- [What you are asked to do] An exact reproduction is needed of every line from the beginning of the data down to and including the line that contains "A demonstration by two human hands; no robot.", minus the pictures.

+++ Source material

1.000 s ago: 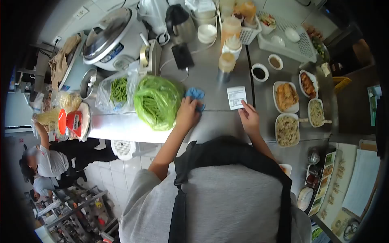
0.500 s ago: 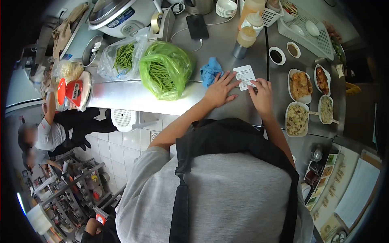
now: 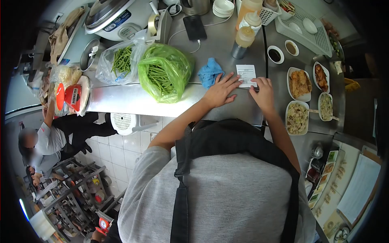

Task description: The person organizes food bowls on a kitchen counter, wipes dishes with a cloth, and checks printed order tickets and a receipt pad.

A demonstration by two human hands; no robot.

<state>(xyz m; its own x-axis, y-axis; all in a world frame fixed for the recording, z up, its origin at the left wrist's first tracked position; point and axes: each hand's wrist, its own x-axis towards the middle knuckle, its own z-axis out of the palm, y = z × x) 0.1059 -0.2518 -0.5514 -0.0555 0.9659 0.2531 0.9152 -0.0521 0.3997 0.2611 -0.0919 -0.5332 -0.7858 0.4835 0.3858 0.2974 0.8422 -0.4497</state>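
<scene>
A small printed paper slip (image 3: 246, 75) lies on the steel counter in front of me. My left hand (image 3: 221, 91) rests flat with its fingers spread, the fingertips reaching the slip's left edge. Beside the slip's lower right corner is my right hand (image 3: 264, 94). Its fingers are loosely bent, with the index fingertip at the paper and the thumb held apart from it. A crumpled blue cloth (image 3: 210, 73) sits just beyond my left fingers, partly touching them.
Left stand a green bag of long beans (image 3: 166, 73), a clear bag of beans (image 3: 121, 60) and a rice cooker (image 3: 121, 24). Sauce bottles (image 3: 243, 40) and a phone (image 3: 195, 27) are behind. Food trays (image 3: 297, 117) line the right. A co-worker (image 3: 48, 141) works far left.
The paper slip has turned from tilted to nearly straight. My right hand has shifted slightly down at its corner, while my left hand stays almost in place. The co-worker's arm has moved.
</scene>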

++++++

- [Result of the exercise]
1.000 s ago: 
0.500 s ago: 
now: 

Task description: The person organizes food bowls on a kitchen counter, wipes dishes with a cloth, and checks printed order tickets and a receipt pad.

A demonstration by two human hands; no robot.

This exercise has been completed.